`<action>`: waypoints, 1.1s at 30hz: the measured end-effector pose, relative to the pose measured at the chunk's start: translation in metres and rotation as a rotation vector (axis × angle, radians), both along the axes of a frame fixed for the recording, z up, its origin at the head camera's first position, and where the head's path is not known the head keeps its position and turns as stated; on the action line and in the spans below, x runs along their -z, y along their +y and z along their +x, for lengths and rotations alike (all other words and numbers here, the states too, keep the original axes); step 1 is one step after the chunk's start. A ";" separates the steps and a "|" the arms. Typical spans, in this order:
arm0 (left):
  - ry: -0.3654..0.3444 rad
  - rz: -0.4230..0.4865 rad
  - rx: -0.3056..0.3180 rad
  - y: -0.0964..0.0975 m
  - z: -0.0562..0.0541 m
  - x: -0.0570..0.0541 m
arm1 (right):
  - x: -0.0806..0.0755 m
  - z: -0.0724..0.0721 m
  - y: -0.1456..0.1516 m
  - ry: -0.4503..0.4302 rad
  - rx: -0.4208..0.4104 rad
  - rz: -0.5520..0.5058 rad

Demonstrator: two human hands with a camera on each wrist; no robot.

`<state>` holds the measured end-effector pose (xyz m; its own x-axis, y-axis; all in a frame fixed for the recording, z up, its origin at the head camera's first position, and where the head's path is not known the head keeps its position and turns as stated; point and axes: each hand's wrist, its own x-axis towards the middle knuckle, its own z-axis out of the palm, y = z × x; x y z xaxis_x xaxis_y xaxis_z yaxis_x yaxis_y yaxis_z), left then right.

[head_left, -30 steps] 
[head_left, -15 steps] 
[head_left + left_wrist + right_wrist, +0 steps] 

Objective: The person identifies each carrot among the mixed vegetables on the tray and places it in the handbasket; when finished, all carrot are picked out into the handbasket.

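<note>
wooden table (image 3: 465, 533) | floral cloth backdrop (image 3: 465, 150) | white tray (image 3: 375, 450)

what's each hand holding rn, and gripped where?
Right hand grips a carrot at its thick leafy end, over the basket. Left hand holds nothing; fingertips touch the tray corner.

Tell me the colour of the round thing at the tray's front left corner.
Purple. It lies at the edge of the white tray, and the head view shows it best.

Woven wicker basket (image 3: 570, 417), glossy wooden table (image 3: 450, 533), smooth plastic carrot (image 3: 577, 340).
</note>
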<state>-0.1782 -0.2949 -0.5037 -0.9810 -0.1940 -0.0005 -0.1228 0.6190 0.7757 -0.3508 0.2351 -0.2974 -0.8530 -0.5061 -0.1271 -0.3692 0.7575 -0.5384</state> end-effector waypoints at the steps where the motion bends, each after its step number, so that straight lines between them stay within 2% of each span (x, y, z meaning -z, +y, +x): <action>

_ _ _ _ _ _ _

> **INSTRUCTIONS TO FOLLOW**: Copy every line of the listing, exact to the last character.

> **SOLUTION TO THIS EXERCISE**:
`<action>`: waypoints, 1.1s at 30hz: the measured end-effector pose, relative to the pose measured at the chunk's start: translation in metres and rotation as a rotation vector (axis × angle, radians), both along the axes of a frame fixed for the recording, z up, its origin at the head camera's first position, and where the head's path is not known the head keeps its position and turns as stated; on the action line and in the spans below, x runs along their -z, y along their +y and z along their +x, for lengths and rotations alike (all other words and numbers here, the states too, keep the original axes); step 1 is one step after the chunk's start. A ";" separates the steps and a "|" the arms. Typical spans, in this order:
arm0 (left):
  - ry: -0.3654..0.3444 rad
  - rz: -0.4230..0.4865 rad
  - rx: -0.3056..0.3180 rad
  - y: -0.0964..0.0975 m
  - z: -0.0562..0.0541 m
  - x: -0.0570..0.0541 m
arm1 (right):
  - x: -0.0806..0.0755 m
  - z: -0.0724..0.0721 m
  - y: -0.1456..0.1516 m
  - ry: -0.4503..0.4302 rad
  - rx: -0.4208..0.4104 rad
  - rz: -0.5520..0.5058 rad

Demonstrator: two human hands with a camera on each wrist; no robot.

`<state>` holds the measured end-effector pose (xyz m; its own x-axis, y-axis; all in a frame fixed for the recording, z up, its origin at the head camera's first position, and where the head's path is not known the head keeps its position and turns as stated; point and axes: each hand's wrist, its own x-axis towards the middle knuckle, its own z-axis out of the palm, y = z × x; x y z xaxis_x xaxis_y xaxis_z yaxis_x yaxis_y yaxis_z), left then right.

[head_left, -30 steps] 
[head_left, -15 steps] 
[head_left + left_wrist + right_wrist, +0 steps] 

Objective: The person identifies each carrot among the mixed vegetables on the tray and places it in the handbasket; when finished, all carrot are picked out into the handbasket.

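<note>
wooden table (image 3: 465, 533) | floral cloth backdrop (image 3: 465, 150) | white tray (image 3: 375, 450)

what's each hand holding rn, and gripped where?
Right hand grips a carrot at its thick leafy end, over the basket. Left hand holds nothing; fingertips touch the tray corner.

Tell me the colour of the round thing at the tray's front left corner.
Purple. It lies at the edge of the white tray, and the head view shows it best.

Woven wicker basket (image 3: 570, 417), glossy wooden table (image 3: 450, 533), smooth plastic carrot (image 3: 577, 340).
</note>
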<state>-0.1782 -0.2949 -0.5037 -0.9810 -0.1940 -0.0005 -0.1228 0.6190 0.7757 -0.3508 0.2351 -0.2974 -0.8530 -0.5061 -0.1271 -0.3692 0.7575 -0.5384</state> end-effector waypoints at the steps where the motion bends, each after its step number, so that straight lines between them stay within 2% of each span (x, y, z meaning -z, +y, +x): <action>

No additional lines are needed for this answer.